[ 
https://issues.apache.org/jira/browse/SPARK-21866?page=com.atlassian.jira.plugin.system.issuetabpanels:comment-tabpanel&focusedCommentId=16152915#comment-16152915
 ] 

Matei Zaharia commented on SPARK-21866:
---------------------------------------

Just to chime in on this, I've also seen feedback that the deep learning 
libraries for Spark are too fragmented: there are too many of them, and people 
don't know where to start. This standard representation would at least give 
them a clear way to interoperate. It would let people write separate libraries 
for image processing, data augmentation and then training for example.

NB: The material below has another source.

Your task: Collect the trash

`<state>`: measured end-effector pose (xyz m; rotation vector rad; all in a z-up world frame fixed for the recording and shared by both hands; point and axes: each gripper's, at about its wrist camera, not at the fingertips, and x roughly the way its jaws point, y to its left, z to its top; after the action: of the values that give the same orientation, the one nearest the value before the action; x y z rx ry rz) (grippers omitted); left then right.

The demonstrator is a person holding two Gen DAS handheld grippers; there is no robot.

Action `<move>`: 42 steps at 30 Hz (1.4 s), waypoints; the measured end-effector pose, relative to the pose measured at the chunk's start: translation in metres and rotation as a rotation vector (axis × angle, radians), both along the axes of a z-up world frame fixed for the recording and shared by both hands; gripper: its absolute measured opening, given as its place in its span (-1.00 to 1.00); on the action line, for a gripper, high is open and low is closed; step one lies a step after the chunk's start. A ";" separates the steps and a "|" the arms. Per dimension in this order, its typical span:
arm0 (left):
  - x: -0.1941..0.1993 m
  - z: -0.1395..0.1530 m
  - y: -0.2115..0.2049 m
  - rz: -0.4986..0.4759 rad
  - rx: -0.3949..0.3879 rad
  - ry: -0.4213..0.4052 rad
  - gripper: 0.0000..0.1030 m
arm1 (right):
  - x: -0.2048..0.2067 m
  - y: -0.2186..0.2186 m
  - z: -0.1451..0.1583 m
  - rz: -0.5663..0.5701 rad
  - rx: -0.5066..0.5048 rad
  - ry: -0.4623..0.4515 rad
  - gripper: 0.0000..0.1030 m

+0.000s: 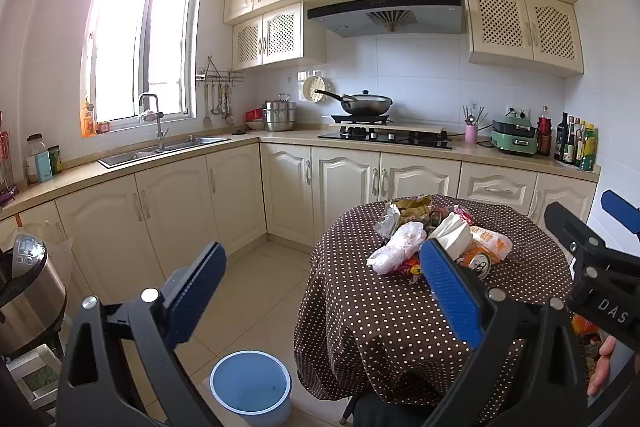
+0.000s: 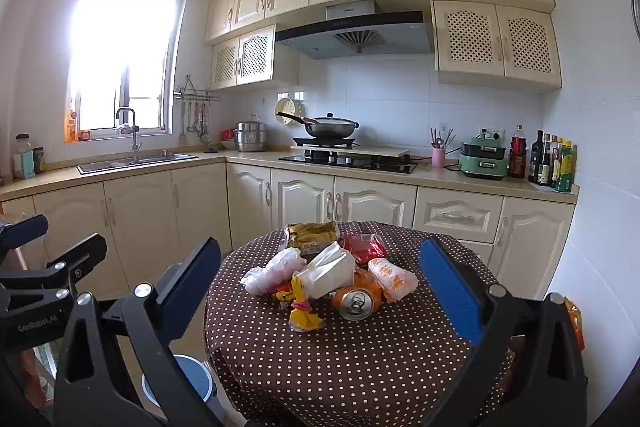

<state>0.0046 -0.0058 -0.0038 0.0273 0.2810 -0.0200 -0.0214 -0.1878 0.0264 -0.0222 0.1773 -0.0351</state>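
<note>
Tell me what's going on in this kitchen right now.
A person holds a gripper in each hand over a small round table with a polka-dot cloth. Trash is piled there: an orange can, a white tissue wad, crumpled plastic bags and snack wrappers. Both the left gripper and the right gripper are open and empty. A blue bin waits on the floor beside the table.

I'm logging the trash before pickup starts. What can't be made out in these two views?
- Orange can: partly behind the left gripper finger in the left view.
- Blue bin: mostly hidden by the right gripper in the right view.
- Wrapper print: too small to read.
- Table: near edge cut off.
</note>
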 end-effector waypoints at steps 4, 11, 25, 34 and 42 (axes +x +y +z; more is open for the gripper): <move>0.000 0.000 0.000 -0.001 0.000 0.000 0.85 | -0.001 0.001 0.001 0.003 -0.004 -0.001 0.87; 0.000 -0.001 0.000 -0.002 0.000 0.000 0.86 | 0.003 0.006 -0.003 0.003 -0.008 0.005 0.87; -0.001 -0.002 -0.001 -0.002 -0.001 0.001 0.86 | 0.003 0.005 -0.008 0.009 -0.005 0.007 0.87; -0.004 -0.004 0.001 -0.004 -0.003 0.003 0.86 | 0.003 0.006 -0.008 0.010 -0.004 0.012 0.87; -0.005 -0.004 0.000 -0.002 -0.005 0.003 0.86 | 0.003 0.005 -0.008 0.011 -0.004 0.012 0.87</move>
<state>-0.0007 -0.0062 -0.0078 0.0226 0.2842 -0.0230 -0.0183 -0.1827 0.0180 -0.0274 0.1891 -0.0243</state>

> SPIP: Image support in Spark
> ----------------------------
>
>                 Key: SPARK-21866
>                 URL: https://issues.apache.org/jira/browse/SPARK-21866
>             Project: Spark
>          Issue Type: Improvement
>          Components: ML
>    Affects Versions: 2.2.0
>            Reporter: Timothy Hunter
>              Labels: SPIP
>         Attachments: SPIP - Image support for Apache Spark V1.1.pdf
>
>
> h2. Background and motivation
> As Apache Spark is being used more and more in the industry, some new use 
> cases are emerging for different data formats beyond the traditional SQL 
> types or the numerical types (vectors and matrices). Deep Learning 
> applications commonly deal with image processing. A number of projects add 
> some Deep Learning capabilities to Spark (see list below), but they struggle 
> to  communicate with each other or with MLlib pipelines because there is no 
> standard way to represent an image in Spark DataFrames. We propose to 
> federate efforts for representing images in Spark by defining a 
> representation that caters to the most common needs of users and library 
> developers.
> This SPIP proposes a specification to represent images in Spark DataFrames 
> and Datasets (based on existing industrial standards), and an interface for 
> loading sources of images. It is not meant to be a full-fledged image 
> processing library, but rather the core description that other libraries and 
> users can rely on. Several packages already offer various processing 
> facilities for transforming images or doing more complex operations, and each 
> has various design tradeoffs that make them better as standalone solutions.
> This project is a joint collaboration between Microsoft and Databricks, which 
> have been testing this design in two open source packages: MMLSpark and Deep 
> Learning Pipelines.
> The proposed image format is an in-memory, decompressed representation that 
> targets low-level applications. It is significantly more liberal in memory 
> usage than compressed image representations such as JPEG, PNG, etc., but it 
> allows easy communication with popular image processing libraries and has no 
> decoding overhead.
> h2. Targets users and personas:
> Data scientists, data engineers, library developers.
> The following libraries define primitives for loading and representing 
> images, and will gain from a common interchange format (in alphabetical 
> order):
> * BigDL
> * DeepLearning4J
> * Deep Learning Pipelines
> * MMLSpark
> * TensorFlow (Spark connector)
> * TensorFlowOnSpark
> * TensorFrames
> * Thunder
> h2. Goals:
> * Simple representation of images in Spark DataFrames, based on pre-existing 
> industrial standards (OpenCV)
> * This format should eventually allow the development of high-performance 
> integration points with image processing libraries such as libOpenCV, Google 
> TensorFlow, CNTK, and other C libraries.
> * The reader should be able to read popular formats of images from 
> distributed sources.
> h2. Non-Goals:
> Images are a versatile medium and encompass a very wide range of formats and 
> representations. This SPIP explicitly aims at the most common use case in the 
> industry currently: multi-channel matrices of binary, int32, int64, float or 
> double data that can fit comfortably in the heap of the JVM:
> * the total size of an image should be restricted to less than 2GB (roughly)
> * the meaning of color channels is application-specific and is not mandated 
> by the standard (in line with the OpenCV standard)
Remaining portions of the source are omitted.